A: Well, you know, part of it is the market. And, you know, there was such damage done in the bubble that, you know, the market is going to come back slowly and with a great deal of caution. So you're not going to get that really, crazy enthusiasm that we had in the end of the 90s. So that says to me you've got to be able to do smaller deals. And to do smaller deals you have to reduce the costs, you have to reduce the risk to the issuer. And you know, I think the regulatory process is good. I mean, you know really, when you look at the big fraudulent things that have happened in the United States, and the real, particularly in this last financial crisis, none of them had anything to do with small offerings. You know, and all the great accounting frauds are usually big companies. I mean, you know, it's hard to do it as a small one. The businesses are small enough to understand. So I think from a regulatory process, it works fine. You don't have to add any burden. And if you could reduce the legal costs and some of the accounting costs, and get something out there that works more efficiently, I think it would be a great help.
Q: So you're basically saying that you think Sarbanes-Oxley has slowed down public offerings?
A: You know, I think Sarbanes now has matured to the point where it's more of a psychological barrier than an actual financial barrier. I think the accounting industry now has figured it out and are demanding less. I think parts of Sarbanes are very good. For example, the idea that a CEO and a CFO has to sign his financial statement.
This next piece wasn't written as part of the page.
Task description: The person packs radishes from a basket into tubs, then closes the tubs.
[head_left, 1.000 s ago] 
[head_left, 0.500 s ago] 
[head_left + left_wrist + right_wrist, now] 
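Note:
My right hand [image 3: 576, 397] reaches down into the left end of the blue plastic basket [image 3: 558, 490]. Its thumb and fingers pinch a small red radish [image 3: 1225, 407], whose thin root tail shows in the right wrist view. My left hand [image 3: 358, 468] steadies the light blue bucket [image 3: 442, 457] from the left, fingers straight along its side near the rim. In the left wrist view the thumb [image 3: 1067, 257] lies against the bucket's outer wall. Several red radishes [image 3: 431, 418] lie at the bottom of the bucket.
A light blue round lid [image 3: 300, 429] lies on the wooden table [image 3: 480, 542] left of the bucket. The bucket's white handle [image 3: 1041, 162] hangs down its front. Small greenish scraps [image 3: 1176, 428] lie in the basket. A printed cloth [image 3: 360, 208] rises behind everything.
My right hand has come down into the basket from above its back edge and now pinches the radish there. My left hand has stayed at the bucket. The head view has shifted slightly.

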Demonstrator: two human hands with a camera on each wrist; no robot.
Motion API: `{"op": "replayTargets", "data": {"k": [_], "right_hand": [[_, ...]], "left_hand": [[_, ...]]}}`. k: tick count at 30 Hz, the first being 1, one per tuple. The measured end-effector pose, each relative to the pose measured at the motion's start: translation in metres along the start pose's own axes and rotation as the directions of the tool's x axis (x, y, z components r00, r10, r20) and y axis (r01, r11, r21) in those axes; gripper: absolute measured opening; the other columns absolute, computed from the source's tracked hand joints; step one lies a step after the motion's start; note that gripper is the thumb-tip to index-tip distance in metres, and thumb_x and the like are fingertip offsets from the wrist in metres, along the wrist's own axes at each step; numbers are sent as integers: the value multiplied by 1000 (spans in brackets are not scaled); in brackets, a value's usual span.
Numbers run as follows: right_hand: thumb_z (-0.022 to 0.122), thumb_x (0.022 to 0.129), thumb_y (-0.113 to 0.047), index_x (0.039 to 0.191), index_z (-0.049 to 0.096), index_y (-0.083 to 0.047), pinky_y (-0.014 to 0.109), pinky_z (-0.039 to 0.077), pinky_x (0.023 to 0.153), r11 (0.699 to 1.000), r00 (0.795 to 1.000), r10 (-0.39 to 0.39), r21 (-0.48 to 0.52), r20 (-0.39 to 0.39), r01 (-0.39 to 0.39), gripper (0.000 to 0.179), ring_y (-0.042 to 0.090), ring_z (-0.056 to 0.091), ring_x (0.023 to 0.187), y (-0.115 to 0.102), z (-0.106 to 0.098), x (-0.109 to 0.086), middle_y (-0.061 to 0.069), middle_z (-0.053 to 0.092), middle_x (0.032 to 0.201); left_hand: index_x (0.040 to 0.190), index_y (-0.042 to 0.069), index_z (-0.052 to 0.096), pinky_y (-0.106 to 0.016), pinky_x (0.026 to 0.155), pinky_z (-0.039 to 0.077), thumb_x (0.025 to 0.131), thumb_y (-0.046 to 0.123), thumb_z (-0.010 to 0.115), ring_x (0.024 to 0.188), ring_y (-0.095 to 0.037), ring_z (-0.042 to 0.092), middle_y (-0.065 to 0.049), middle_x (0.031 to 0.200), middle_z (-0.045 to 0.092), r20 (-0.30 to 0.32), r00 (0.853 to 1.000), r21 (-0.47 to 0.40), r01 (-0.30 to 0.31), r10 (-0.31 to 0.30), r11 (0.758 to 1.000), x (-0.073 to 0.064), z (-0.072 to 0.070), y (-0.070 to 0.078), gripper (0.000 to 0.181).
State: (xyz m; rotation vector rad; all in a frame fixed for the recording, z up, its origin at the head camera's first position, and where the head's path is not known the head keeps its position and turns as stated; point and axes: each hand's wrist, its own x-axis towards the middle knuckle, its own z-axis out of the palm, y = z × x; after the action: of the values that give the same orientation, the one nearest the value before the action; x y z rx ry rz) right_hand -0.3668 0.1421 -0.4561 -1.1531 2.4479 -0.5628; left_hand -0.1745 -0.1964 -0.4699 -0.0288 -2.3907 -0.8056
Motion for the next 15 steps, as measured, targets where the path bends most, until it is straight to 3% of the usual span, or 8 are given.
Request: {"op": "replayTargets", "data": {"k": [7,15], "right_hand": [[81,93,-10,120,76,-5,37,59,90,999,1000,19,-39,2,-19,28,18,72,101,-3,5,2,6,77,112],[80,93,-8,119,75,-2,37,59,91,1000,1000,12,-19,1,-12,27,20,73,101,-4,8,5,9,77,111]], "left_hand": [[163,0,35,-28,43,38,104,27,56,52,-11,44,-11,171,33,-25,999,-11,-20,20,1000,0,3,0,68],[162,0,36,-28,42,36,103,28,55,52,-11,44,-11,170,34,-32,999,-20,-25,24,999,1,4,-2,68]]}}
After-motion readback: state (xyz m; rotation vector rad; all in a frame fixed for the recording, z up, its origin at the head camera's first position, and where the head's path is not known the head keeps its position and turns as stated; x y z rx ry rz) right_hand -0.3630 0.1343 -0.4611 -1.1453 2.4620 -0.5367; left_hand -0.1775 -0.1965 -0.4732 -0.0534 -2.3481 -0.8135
I know I wouldn't underwrite a company if a CFO or a CEO wouldn't sign it. I think that's great. Do you need a fully staffed self audit unit in a $50 million company? Probably not. So, and I think most accounting firms are finding that balance.
Q: Bill, the Isaacson's book on Jobs was a fascinating work, a work of modern technology history. And you were, you know, you had a cameo appearance in the book because of your important relationship with Steve through the capital markets. Tell me, what was it like to work with Jobs? And, did Isaacson get it right? Is your perspective any different than the way he depicted it in the book?
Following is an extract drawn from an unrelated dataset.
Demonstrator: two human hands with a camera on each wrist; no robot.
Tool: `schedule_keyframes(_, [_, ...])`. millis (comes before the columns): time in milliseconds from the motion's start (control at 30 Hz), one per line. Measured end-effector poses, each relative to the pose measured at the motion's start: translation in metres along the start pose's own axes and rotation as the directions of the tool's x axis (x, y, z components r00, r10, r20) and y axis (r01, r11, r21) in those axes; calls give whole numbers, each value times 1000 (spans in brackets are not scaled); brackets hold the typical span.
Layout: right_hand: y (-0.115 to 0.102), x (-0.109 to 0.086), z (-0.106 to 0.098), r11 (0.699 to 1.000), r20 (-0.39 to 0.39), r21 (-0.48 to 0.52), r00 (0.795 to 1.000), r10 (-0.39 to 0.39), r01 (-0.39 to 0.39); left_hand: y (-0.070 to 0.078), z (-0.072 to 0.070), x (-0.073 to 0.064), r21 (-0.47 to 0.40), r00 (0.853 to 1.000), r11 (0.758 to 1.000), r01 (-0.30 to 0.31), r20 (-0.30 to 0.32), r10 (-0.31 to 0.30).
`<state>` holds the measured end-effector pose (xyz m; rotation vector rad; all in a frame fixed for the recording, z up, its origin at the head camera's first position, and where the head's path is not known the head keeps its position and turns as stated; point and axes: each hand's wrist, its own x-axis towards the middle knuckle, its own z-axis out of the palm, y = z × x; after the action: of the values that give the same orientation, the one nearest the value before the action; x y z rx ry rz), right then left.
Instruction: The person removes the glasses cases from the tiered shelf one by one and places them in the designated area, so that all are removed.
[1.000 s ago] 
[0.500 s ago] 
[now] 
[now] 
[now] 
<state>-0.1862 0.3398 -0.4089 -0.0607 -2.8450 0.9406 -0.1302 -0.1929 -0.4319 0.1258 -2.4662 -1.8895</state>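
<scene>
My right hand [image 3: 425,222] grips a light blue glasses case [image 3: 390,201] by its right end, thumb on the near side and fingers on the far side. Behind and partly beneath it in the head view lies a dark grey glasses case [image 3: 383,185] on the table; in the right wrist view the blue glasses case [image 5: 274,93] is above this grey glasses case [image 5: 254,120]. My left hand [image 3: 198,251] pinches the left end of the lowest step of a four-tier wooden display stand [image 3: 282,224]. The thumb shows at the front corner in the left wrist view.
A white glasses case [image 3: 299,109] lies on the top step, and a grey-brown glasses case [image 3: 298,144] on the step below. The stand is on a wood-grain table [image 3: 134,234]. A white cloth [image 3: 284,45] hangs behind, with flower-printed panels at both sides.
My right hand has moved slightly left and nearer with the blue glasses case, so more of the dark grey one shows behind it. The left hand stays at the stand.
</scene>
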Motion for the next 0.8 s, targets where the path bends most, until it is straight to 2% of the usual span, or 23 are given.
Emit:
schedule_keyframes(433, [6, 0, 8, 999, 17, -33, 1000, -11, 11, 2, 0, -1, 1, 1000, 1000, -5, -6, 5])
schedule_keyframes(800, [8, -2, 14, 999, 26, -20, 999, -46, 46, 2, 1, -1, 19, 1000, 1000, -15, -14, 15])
A: I of course was a lot more involved in Walter Isaacson's story, and there were really about three or four seminal events where I was involved with Steve—in his initial IPO, in the Pixar IPO, and you know, Steve did come in and provide the second round of financing and basically gave us a direction that made Adobe so successful. And you know, we, we criss- crossed on three or four things that all worked very well. And look, I loved the guy. I thought he was, he was a great, you know, a great visionary. You know, it was funny. Walter Isaacson summarizes the book by saying, you know, "Steve wasn't the smartest guy in the room, but he was a genius." And I told Walter later, I said, "You know, I would disagree with that. I think Steve was the smartest guy in the room, and was great at recognizing genius in others." That was what he really did well. I mean, for example, in Adobe, you know, we were I think three or four months into the project, and we had raised, we had committed two million dollars to start Adobe, and these were two guys out of Xerox Research Park that were, you know, academic research type people. Really great people. But not businessmen, research people. And Steve somehow or other heard about it, and came over, and took one look at what they were doing and said, "You've got to put that on Macintosh." And everybody said, "Oh, you've got to be kidding? You know, this is a high end, great system, and we need these huge computing and everything." And he said, "No, you don't. Put it on Macintosh." And he said, "And so, just so that you'll do it, I'll give you two million dollars for 20 percent of the company. Go put it on Macintosh." So of course, that's what they did. And he was dead right. And I think that's where he was, had no peer. And you know, he, the idea of the auction for the IPO basically started in my head when Steve Jobs questioned the pricing of the original Apple IPO. And he was the one who linked it to the aftermarket, and the way he put it, he said, "Aren't your customers going to be awfully happy if they buy my stock at $22 and it opens at $30?" He was very smart.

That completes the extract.